* [WORK TO BE COMPLETED] Nothing should be left out. Transcribe the entries exactly as written.

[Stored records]
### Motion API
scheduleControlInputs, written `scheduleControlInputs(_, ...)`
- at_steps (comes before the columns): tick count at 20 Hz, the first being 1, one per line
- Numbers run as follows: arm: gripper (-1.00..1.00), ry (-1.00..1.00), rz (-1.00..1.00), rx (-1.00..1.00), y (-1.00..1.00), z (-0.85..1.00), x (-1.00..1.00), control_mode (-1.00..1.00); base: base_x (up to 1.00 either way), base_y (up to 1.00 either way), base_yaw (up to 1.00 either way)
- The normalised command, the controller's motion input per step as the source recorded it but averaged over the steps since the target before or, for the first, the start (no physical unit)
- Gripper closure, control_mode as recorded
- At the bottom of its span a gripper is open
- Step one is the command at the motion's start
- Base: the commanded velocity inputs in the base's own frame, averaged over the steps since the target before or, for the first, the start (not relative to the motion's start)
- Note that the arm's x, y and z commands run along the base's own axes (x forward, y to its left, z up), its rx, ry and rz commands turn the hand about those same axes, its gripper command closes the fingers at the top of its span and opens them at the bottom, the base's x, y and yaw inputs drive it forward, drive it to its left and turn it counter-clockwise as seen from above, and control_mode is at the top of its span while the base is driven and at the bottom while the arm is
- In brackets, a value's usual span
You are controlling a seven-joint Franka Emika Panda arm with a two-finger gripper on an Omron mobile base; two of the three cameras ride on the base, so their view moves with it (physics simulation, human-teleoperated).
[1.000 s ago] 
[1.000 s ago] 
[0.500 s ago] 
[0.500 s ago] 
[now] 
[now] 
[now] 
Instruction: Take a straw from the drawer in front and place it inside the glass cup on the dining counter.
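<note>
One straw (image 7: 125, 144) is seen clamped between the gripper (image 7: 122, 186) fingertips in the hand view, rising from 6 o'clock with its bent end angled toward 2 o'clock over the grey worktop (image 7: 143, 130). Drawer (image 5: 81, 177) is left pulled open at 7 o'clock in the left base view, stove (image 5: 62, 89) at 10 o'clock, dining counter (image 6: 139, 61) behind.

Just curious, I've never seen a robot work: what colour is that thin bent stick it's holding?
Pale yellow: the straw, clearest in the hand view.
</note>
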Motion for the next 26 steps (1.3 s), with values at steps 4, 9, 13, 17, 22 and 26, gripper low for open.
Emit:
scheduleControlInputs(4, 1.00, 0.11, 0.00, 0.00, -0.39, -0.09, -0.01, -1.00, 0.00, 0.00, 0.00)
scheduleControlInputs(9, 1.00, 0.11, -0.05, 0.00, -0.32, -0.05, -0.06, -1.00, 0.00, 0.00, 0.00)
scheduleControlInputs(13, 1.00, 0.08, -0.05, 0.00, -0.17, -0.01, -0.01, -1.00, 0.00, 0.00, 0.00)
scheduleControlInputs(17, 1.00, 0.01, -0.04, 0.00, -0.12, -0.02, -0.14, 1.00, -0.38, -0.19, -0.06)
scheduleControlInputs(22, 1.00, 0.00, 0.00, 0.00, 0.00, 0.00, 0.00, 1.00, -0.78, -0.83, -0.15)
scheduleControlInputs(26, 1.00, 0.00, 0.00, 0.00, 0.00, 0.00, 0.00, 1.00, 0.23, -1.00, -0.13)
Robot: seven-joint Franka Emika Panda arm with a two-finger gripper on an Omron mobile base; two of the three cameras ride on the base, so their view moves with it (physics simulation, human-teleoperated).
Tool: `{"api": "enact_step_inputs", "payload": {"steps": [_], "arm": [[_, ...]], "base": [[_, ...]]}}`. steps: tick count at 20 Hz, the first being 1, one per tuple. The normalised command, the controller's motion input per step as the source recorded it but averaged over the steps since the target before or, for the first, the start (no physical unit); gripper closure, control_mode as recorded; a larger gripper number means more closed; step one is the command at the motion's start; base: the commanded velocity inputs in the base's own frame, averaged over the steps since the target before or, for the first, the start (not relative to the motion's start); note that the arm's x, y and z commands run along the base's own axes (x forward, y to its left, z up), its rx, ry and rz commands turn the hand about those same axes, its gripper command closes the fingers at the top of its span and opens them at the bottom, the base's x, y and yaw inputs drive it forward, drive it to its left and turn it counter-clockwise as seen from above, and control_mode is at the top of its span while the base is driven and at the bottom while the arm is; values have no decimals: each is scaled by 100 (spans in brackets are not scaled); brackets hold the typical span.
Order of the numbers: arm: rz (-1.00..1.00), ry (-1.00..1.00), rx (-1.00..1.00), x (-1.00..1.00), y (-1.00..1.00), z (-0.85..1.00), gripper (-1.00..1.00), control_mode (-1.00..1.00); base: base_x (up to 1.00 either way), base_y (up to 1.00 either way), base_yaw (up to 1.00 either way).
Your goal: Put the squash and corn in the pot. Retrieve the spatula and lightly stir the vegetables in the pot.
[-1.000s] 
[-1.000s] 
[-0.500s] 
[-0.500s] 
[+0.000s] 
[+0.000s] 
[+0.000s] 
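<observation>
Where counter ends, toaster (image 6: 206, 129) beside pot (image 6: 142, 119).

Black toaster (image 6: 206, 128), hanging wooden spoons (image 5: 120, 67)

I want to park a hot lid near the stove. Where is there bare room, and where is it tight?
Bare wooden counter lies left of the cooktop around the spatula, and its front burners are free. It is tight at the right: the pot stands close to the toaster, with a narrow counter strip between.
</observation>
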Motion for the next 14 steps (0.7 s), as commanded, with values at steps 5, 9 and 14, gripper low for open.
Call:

* [OUTPUT]
### Motion API
scheduleControlInputs, written `scheduleControlInputs(_, ...)`
- at_steps (comes before the columns): tick count at 20 Hz, the first being 1, one per line
- Numbers run as follows: arm: gripper (-1.00..1.00), ry (-1.00..1.00), rz (-1.00..1.00), rx (-1.00..1.00), y (-1.00..1.00), z (-0.85..1.00), x (-1.00..1.00), control_mode (-1.00..1.00); base: base_x (up to 1.00 either way), base_y (up to 1.00 either way), base_yaw (up to 1.00 either way)
- The normalised command, the controller's motion input per step as the source recorded it but averaged over the steps since the target before or, for the first, the start (no physical unit)
- Gripper closure, control_mode as recorded
- At the bottom of its span a gripper is open
- Step one is the command at the motion's start
- Base: the commanded velocity inputs in the base's own frame, averaged over the steps since the target before or, for the first, the start (not relative to the motion's start)
- Note that the arm's x, y and z commands run along the base's own axes (x forward, y to its left, z up), its rx, ry and rz commands turn the hand about those same axes, its gripper command closes the fingers at the top of its span and opens them at the bottom, the base's x, y and yaw inputs drive it forward, drive it to its left and turn it counter-clockwise as seen from above, and control_mode is at the top of its span while the base is driven and at the bottom while the arm is
- In brackets, a value's usual span
You are controlling a seven-joint Franka Emika Panda arm with a two-finger gripper on an Omron mobile base; two of the three cameras ride on the base, so their view moves with it (physics simulation, human-teleoperated).
[1.000 s ago] 
[1.000 s ago] 
[0.500 s ago] 
[0.500 s ago] 
[now] 
[now] 
[now] 
Instruction: Take a straw from the drawer in front and place it inside the glass cup on the dining counter.
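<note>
One straw (image 7: 125, 144) is seen clamped between the gripper (image 7: 122, 186) fingertips in the hand view, rising from 6 o'clock with its bent end angled toward 2 o'clock over the grey worktop (image 7: 143, 130). Drawer (image 5: 81, 177) is left pulled open at 7 o'clock in the left base view, stove (image 5: 62, 89) at 10 o'clock, dining counter (image 6: 139, 61) behind.

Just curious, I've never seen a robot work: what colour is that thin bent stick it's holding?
Pale yellow: the straw, clearest in the hand view.
</note>
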Motion for the next 26 steps (1.3 s), with values at steps 4, 9, 13, 17, 22 and 26, gripper low for open.
Emit:
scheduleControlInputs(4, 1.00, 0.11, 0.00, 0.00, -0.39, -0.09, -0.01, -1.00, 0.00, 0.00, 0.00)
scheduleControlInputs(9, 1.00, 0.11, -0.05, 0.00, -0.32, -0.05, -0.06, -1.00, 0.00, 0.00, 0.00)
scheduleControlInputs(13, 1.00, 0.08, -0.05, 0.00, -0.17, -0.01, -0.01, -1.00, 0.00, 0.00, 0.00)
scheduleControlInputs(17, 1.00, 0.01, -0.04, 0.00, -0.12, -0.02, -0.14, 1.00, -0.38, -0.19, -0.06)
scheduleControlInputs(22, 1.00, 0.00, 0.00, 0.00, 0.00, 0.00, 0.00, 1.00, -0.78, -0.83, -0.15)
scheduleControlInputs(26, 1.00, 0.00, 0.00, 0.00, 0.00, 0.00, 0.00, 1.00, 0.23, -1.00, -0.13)
Robot: seven-joint Franka Emika Panda arm with a two-finger gripper on an Omron mobile base; two of the three cameras ride on the base, so their view moves with it (physics simulation, human-teleoperated).
Tool: `{"api": "enact_step_inputs", "payload": {"steps": [_], "arm": [[_, ...]], "base": [[_, ...]]}}`. steps: tick count at 20 Hz, the first being 1, one per tuple. The normalised command, the controller's motion input per step as the source recorded it but averaged over the steps since the target before or, for the first, the start (no physical unit); gripper closure, control_mode as recorded; a larger gripper number means more closed; step one is the command at the motion's start; base: the commanded velocity inputs in the base's own frame, averaged over the steps since the target before or, for the first, the start (not relative to the motion's start); note that the arm's x, y and z commands run along the base's own axes (x forward, y to its left, z up), its rx, ry and rz commands turn the hand about those same axes, its gripper command closes the fingers at the top of its span and opens them at the bottom, the base's x, y and yaw inputs drive it forward, drive it to its left and turn it counter-clockwise as seen from above, and control_mode is at the top of its span while the base is driven and at the bottom while the arm is; values have no decimals: each is scaled by 100 (spans in brackets are not scaled); brackets hold the typical span.
Order of the numbers: arm: rz (-1.00..1.00), ry (-1.00..1.00), rx (-1.00..1.00), x (-1.00..1.00), y (-1.00..1.00), z (-0.85..1.00), gripper (-1.00..1.00), control_mode (-1.00..1.00); base: base_x (up to 1.00 either way), base_y (up to 1.00 either way), base_yaw (up to 1.00 either way).
Your goal: Put the squash and corn in the pot. Retrieve the spatula and lightly stir the vegetables in the pot.
[-1.000s] 
[-1.000s] 
[-0.500s] 
[-0.500s] 
[+0.000s] 
[+0.000s] 
[+0.000s] 
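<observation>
Where counter ends, toaster (image 6: 206, 129) beside pot (image 6: 142, 119).

Black toaster (image 6: 206, 128), hanging wooden spoons (image 5: 120, 67)

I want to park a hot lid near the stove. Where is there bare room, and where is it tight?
Bare wooden counter lies left of the cooktop around the spatula, and its front burners are free. It is tight at the right: the pot stands close to the toaster, with a narrow counter strip between.
</observation>
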Motion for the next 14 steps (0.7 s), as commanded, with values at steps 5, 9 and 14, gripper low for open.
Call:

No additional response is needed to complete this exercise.